The Madoff scandal has already caused two deaths. Surely there will be a divorce or two that comes from the recriminations too. But the final D of the auction house troika may not be Debt in 2oo9. For many Madoff investors, the new D is disaster. Sotheby’s CEO Bill Ruprecht is quoted in the Wall Street Journal saying he’s fielded calls from Madoff’s victims:
For sellers, 2009 may be a year of lower expectations. Sellers who have a choice will likely sit on the sidelines, experts say, leaving the market to those who must sell to settle an estate, a divorce or a debt. Mr.

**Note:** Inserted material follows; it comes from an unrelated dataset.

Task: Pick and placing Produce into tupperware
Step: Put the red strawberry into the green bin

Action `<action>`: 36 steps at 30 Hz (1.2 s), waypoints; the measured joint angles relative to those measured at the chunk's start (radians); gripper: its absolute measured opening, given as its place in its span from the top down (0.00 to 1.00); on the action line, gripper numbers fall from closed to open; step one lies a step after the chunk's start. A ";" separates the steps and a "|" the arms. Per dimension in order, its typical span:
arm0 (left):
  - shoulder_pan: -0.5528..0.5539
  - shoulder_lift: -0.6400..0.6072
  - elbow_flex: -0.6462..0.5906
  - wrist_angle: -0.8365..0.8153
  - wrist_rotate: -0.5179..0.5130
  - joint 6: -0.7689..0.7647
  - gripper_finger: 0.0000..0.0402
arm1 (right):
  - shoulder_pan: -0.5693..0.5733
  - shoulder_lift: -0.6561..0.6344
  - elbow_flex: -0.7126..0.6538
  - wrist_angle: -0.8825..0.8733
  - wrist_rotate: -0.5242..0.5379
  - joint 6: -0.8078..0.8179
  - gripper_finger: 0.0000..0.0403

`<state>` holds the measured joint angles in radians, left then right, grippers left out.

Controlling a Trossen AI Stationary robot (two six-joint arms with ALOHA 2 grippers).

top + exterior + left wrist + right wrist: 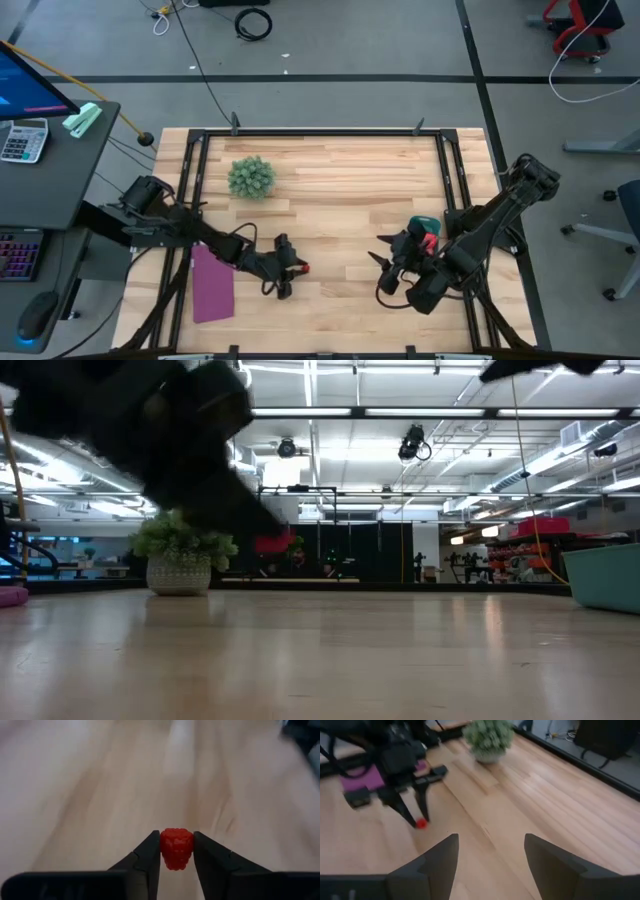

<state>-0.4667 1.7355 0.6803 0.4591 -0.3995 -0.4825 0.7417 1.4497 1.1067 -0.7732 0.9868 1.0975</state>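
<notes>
My left gripper [297, 268] is near the table's middle, shut on a small red raspberry-like piece of produce [176, 848]. The same piece shows as a red dot at the fingertips in the right wrist view [421, 823] and in the low view [272, 543]. The teal-blue tupperware [424, 222] stands on the table's right part, half hidden by the right arm, with something red [432, 241] at it. Its wall also shows in the low view [605, 575]. My right gripper [382, 252] hangs open beside the tub, facing the left gripper, its fingers [440, 862] empty. My left gripper pinches the red raspberry piece by its two sides [164, 847] between the two fingers, at their free ends. The fingers [410, 815] come from above, slanting down. The piece is lifted clear of the table.
A green spiky plant ball in a pale pot [251, 177] stands toward the far left. A flat purple mat [211, 283] lies near the left edge under the left arm. A black frame [320, 131] rims the table. Bare wood lies between the two grippers.
</notes>
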 joint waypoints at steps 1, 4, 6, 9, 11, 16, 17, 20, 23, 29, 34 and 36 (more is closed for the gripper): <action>0.007 0.000 0.028 0.001 -0.005 0.024 0.73 | 0.000 -0.005 0.020 0.000 0.003 -0.011 0.42; 0.036 0.000 0.116 0.002 -0.007 0.104 0.73 | 0.004 -0.019 0.087 0.001 0.010 -0.047 0.42; 0.060 0.000 0.179 0.002 -0.007 0.159 0.73 | 0.012 -0.021 0.132 0.003 0.019 -0.068 0.42; 0.103 0.014 0.279 0.007 -0.009 0.217 0.73 | 0.032 -0.021 0.180 0.005 0.038 -0.144 0.42; 0.129 0.039 0.344 0.001 -0.007 0.251 0.73 | 0.045 -0.021 0.195 0.006 0.041 -0.194 0.42; 0.183 0.204 0.541 0.001 0.071 0.314 0.73 | 0.086 -0.020 0.212 0.004 0.045 -0.286 0.42; 0.192 0.247 0.585 0.002 0.086 0.321 0.73 | 0.095 -0.020 0.216 0.003 0.054 -0.288 0.42; 0.215 0.374 0.706 -0.002 0.092 0.346 0.73 | 0.125 -0.024 0.234 0.004 0.083 -0.285 0.42; 0.245 0.487 0.825 -0.002 0.093 0.334 0.73 | 0.173 -0.025 0.245 0.003 0.088 -0.287 0.42; 0.300 0.681 1.088 -0.004 0.205 0.311 0.73 | 0.278 -0.042 0.245 -0.087 0.172 -0.209 0.42; 0.319 0.800 1.300 -0.028 0.297 0.311 0.73 | 0.327 -0.052 0.245 -0.312 0.264 0.030 0.42; 0.320 0.834 1.359 -0.060 0.311 0.311 0.73 | 0.332 -0.051 0.239 -0.376 0.261 0.125 0.42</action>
<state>-0.1471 2.5692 2.0390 0.3987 -0.0886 -0.1713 1.0734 1.3983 1.3453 -1.1491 1.2483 1.2221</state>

Ruprecht says he has spoken with “lots” of collectors who had invested with Bernard L. Madoff Investment Securities, the New York firm that allegedly carried out a $50 billion Ponzi scheme. “I have clients for whom art is the sole liquid asset they own today,” he says.
With the Dreier art potentially coming to market too, there’s some hope that 2009 won’t be a total drought.
Art Imitates Crunch, with Few Exceptions (Wall Street Journal)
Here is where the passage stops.